XM And Sirius Dancing As Fast As They Can
Satellite-radio companies Sirius and XM, who are hoping to speed their path toward merging, announced yesterday that they’d allow customers to buy their programming a la carte through two plans: the first plan, which would cost $6.99 a month, would allow listeners to subscribe to 50 “nonpremium” (read: music and talk radio) channels, with a 25-cents-per-channel overage fee, while the second plan would cost $14.99 a month and allow users to subscribe to “premium” services (baseball, football, and we’re guessing Howard Stern).

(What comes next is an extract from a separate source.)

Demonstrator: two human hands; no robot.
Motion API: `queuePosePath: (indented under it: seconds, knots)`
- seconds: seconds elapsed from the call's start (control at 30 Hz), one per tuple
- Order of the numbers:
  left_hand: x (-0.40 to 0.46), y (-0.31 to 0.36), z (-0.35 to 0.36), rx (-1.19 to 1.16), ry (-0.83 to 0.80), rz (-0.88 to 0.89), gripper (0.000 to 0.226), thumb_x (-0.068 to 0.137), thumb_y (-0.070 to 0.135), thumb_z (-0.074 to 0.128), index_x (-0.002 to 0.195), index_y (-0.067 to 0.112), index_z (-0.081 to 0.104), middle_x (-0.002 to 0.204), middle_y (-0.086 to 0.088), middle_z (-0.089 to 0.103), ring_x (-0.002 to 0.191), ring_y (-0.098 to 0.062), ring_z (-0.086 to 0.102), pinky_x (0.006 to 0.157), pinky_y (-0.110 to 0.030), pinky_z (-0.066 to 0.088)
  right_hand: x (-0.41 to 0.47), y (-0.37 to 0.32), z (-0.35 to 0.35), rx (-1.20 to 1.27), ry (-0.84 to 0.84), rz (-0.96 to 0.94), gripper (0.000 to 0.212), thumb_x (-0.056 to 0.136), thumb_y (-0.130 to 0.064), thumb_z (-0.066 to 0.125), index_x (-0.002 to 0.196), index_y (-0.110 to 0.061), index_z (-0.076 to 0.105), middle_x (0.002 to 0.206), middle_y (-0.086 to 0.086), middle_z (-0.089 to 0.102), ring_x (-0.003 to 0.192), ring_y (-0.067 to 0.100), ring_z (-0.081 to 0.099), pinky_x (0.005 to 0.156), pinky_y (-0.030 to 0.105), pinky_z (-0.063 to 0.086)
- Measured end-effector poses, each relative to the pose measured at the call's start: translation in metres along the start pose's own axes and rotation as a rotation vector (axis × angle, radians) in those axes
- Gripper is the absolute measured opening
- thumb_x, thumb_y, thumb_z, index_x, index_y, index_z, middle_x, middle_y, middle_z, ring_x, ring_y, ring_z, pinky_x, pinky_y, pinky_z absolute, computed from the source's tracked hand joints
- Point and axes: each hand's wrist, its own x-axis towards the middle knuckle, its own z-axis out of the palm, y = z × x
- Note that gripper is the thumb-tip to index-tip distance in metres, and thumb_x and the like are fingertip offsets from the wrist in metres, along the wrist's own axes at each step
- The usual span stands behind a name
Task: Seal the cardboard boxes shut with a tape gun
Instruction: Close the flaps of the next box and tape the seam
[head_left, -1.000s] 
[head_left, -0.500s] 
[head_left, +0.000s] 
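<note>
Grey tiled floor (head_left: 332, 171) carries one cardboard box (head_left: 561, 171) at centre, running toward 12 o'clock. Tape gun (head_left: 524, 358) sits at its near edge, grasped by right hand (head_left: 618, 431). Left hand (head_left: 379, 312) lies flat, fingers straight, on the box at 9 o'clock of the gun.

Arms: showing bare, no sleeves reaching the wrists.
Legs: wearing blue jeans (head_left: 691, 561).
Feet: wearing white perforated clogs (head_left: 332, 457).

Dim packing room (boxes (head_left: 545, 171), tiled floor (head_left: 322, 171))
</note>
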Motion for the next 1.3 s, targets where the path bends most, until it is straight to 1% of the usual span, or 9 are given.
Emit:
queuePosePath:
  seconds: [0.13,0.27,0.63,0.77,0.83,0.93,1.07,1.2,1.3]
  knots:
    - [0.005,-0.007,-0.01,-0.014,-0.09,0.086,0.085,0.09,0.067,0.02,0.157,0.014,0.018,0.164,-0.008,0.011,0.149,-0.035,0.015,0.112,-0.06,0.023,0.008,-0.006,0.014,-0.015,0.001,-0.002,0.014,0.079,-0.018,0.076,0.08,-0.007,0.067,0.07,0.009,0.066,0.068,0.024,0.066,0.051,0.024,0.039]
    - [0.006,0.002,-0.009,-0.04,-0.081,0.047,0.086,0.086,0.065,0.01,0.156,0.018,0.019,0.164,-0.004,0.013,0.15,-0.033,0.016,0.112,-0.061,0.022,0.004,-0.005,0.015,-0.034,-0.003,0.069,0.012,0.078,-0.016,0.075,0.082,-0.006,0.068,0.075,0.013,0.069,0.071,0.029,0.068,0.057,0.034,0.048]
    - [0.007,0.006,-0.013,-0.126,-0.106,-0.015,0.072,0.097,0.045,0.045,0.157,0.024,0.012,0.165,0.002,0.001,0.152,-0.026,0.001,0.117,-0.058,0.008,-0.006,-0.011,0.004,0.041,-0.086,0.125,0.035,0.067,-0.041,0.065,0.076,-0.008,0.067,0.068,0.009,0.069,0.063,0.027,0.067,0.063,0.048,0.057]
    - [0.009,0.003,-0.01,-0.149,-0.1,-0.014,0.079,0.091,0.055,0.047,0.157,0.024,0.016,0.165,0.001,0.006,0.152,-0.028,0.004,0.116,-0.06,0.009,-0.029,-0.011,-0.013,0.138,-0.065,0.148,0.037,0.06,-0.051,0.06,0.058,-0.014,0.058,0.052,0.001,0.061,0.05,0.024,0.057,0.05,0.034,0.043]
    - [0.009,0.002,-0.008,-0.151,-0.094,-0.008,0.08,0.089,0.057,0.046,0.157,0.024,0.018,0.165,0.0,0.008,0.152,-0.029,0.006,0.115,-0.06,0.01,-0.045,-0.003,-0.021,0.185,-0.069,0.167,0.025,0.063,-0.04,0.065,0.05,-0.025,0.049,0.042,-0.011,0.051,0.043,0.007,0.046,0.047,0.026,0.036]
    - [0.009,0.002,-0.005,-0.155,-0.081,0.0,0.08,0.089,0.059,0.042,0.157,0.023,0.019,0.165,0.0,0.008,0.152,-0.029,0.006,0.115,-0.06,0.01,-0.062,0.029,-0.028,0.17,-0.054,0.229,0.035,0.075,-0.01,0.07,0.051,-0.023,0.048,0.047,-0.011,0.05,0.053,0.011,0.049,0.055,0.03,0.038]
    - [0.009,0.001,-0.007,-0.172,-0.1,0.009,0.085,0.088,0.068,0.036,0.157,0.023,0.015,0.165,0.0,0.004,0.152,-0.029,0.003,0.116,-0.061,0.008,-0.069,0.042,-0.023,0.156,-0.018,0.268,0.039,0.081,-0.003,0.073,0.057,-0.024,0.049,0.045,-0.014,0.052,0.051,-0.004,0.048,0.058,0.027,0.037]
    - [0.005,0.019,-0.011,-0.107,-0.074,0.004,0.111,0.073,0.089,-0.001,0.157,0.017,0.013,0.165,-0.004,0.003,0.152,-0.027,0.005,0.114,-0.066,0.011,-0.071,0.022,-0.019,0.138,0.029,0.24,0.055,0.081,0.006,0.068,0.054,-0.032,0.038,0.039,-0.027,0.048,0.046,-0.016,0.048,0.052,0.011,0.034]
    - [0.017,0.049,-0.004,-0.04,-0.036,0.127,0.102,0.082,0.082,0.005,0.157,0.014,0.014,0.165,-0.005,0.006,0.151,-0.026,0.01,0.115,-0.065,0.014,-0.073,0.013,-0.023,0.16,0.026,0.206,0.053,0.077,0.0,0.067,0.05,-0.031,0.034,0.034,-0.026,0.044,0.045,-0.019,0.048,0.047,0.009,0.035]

Whether or not this plan will endear Federal Communications Commissioon regulators–who have so far been cool on the idea of the two companies joining forces–to the merger is still unclear; the National Association of Broadcasters, which has been protesting the merger since it was first announced, dismissed the plan as the two companies’ last-ditch effort to “promise anything” in order to make the creation of a monopoly look good in the eyes of government officials. (Something we just thought of: Are there any people out there who want, say, MLB broadcasts and Stern, and thus subscribe to both XM and Sirius?) We just wonder what effect a merger will have on the two companies’ music-programming options, and when the seemingly inevitable consolidation of, say, Left of Center and XMU will begin.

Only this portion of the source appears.